When businesses fire from the shoulders of government…

Sterlite Copper, its parent Vedanta Resources, and their well-wishers among the government of Tamil Nadu have achieved notoriety with the shooting-to-kill of protesters on 22 May in Thoothukudi. Thirteen protesters were killed by police, and more than a hundred injured. The protesters sought clarity over allegations of pollution, a long-time plaint, and were incensed that a doubling of production was cleared by the authorities, and land for it allocated without taking nearby communities into confidence.

Political expediency has since led to the closure of the plant by the state government. This is an eyewash, because the attitude of the government has not changed. Chief Minister K. Palaniswami incredibly maintained that the shooting was “unavoidable” when dialogue should have been the only ammunition. Neither has the company’s attitude changed. In any human rights court, Sterlite would be seen as having fired from the shoulders of the government. Top company executives have since maintained they will explore every possibility to reopen the plant.

Both business and government were complicit in acting worst-case, instead of adopting best-case -- quite typical in India’s human rights universe – and working as per the law of the land and engaging citizens and communities with the doctrine of free, prior and informed consent. That’s the pillar of business and human rights practices adopted by the United Nations, to which India is a signatory. The doctrine is also a driving force of the UN Global Compact, a charter among businesses, civil society and multilateral agencies, to which Vedanta is a signatory.

Tamil Nadu, like most other states, has a remarkable history of overkill with business and economic imperatives. I witnessed such goings-on with the state-run nuclear power plant in Kudankulam, south of Thoothukudi. In September 2012, police attacked crowds of protesters, mostly farmers and fisherfolk concerned about a Fukushima-like future in their neighbourhood. Several protesters were killed, many more were injured, and a church in Idinthakarai desecrated. Cases were filed by police against protest leaders and villagers of five nearby villages. There were 19 cases of sedition involving 8,450 people; 19 cases of ‘waging war against the state’ involving 18,350 people; 15 cases of attempt to murder against 18,143 people, and so on. In all, over 300 cases involving 1,20,000 people!

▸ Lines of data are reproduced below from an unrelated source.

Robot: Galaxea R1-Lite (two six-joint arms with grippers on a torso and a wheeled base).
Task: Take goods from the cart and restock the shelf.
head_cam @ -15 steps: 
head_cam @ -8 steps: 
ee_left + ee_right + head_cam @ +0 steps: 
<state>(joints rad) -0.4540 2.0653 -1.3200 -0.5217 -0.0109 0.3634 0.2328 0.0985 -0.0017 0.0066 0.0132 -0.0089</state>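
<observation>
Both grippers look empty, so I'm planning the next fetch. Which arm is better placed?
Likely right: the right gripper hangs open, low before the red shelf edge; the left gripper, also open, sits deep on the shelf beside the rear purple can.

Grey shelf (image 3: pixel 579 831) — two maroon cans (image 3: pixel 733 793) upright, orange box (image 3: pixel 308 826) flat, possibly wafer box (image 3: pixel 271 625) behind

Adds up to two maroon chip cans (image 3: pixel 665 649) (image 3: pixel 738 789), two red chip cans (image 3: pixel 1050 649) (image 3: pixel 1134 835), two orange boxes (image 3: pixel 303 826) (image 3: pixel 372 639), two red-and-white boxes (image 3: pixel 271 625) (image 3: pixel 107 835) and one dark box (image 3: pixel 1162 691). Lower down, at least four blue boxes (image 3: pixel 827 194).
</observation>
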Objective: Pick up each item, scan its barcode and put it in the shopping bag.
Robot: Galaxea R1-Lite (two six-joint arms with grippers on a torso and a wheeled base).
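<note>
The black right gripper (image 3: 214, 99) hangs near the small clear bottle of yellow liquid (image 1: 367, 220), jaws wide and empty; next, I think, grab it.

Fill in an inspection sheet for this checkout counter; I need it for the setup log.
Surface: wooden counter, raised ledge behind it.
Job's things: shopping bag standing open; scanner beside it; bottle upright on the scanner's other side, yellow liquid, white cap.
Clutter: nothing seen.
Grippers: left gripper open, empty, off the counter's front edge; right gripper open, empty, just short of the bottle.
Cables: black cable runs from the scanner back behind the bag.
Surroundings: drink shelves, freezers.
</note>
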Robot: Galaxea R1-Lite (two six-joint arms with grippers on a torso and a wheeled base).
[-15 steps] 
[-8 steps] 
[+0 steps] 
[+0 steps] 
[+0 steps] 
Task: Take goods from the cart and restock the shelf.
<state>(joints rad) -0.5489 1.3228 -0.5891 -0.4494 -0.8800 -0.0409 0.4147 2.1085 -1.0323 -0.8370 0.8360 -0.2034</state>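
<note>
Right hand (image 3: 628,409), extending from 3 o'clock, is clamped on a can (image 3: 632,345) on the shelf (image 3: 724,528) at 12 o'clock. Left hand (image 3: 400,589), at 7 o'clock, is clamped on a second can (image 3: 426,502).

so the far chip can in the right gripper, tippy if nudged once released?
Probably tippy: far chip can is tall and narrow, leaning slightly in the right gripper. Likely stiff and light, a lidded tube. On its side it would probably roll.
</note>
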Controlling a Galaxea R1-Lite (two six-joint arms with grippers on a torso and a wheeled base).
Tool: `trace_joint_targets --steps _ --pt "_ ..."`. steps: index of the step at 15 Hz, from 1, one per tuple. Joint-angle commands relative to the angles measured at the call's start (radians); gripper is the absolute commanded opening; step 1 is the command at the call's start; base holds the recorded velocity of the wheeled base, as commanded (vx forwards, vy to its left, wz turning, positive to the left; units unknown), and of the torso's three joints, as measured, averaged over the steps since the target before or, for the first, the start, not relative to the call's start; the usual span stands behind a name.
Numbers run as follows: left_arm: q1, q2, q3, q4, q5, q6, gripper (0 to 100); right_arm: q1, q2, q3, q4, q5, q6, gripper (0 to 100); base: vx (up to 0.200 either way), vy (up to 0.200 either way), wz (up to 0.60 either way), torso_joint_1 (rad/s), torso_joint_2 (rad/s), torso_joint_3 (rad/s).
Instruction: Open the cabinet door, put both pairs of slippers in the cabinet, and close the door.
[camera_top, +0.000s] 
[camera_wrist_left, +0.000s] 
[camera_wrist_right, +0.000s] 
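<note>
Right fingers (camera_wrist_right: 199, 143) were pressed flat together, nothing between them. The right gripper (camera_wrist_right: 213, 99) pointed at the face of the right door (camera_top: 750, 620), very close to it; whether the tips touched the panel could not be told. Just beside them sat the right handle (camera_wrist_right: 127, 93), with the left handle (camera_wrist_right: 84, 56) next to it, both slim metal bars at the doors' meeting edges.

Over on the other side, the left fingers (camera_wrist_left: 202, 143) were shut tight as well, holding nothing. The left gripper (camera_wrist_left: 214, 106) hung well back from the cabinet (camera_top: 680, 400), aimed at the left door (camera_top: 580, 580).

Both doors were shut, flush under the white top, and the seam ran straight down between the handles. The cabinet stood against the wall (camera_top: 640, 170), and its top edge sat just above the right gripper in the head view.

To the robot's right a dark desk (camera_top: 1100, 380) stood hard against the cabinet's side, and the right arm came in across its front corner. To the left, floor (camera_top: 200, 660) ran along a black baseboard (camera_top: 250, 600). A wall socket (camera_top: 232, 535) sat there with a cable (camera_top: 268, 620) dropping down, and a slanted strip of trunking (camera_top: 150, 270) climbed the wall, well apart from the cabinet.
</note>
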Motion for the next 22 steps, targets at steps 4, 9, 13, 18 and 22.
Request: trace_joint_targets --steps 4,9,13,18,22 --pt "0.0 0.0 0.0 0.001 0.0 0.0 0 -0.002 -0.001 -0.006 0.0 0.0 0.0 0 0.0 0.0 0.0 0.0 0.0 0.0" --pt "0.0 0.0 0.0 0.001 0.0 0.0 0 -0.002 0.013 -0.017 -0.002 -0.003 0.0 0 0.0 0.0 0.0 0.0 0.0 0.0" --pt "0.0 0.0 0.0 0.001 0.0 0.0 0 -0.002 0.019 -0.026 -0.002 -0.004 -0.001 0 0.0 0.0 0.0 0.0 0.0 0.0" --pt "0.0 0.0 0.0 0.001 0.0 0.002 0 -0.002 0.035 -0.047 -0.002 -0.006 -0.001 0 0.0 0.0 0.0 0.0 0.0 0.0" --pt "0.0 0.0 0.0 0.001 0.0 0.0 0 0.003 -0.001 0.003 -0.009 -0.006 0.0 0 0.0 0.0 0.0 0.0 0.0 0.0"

Here, the government preyed on its people in the name of protecting the country’s interests. This approach of violent settlement is often seen across India in coal mining areas, and wherever there are big dams and large industrial projects. Typically, bigger the enterprise —government or privately-owned — graver the transgression, and more heightened the sense of impunity and immunity.

I have talked to villagers in eastern Jharkhand livid with JSW Steel Ltd for sending surveyors to map land for a massive steel plant and railway lines, right there in their standing crops, without permission. When they were chased away, the surveyors complained. The local administration sent police to arrest villagers and inundate them with cases. In West Bengal, ‘Singur’ and ‘Nandigram’ are now case studies of how not to acquire land, attendant as they were with threats, beatings, rape, murder, and shooting and arrests by police.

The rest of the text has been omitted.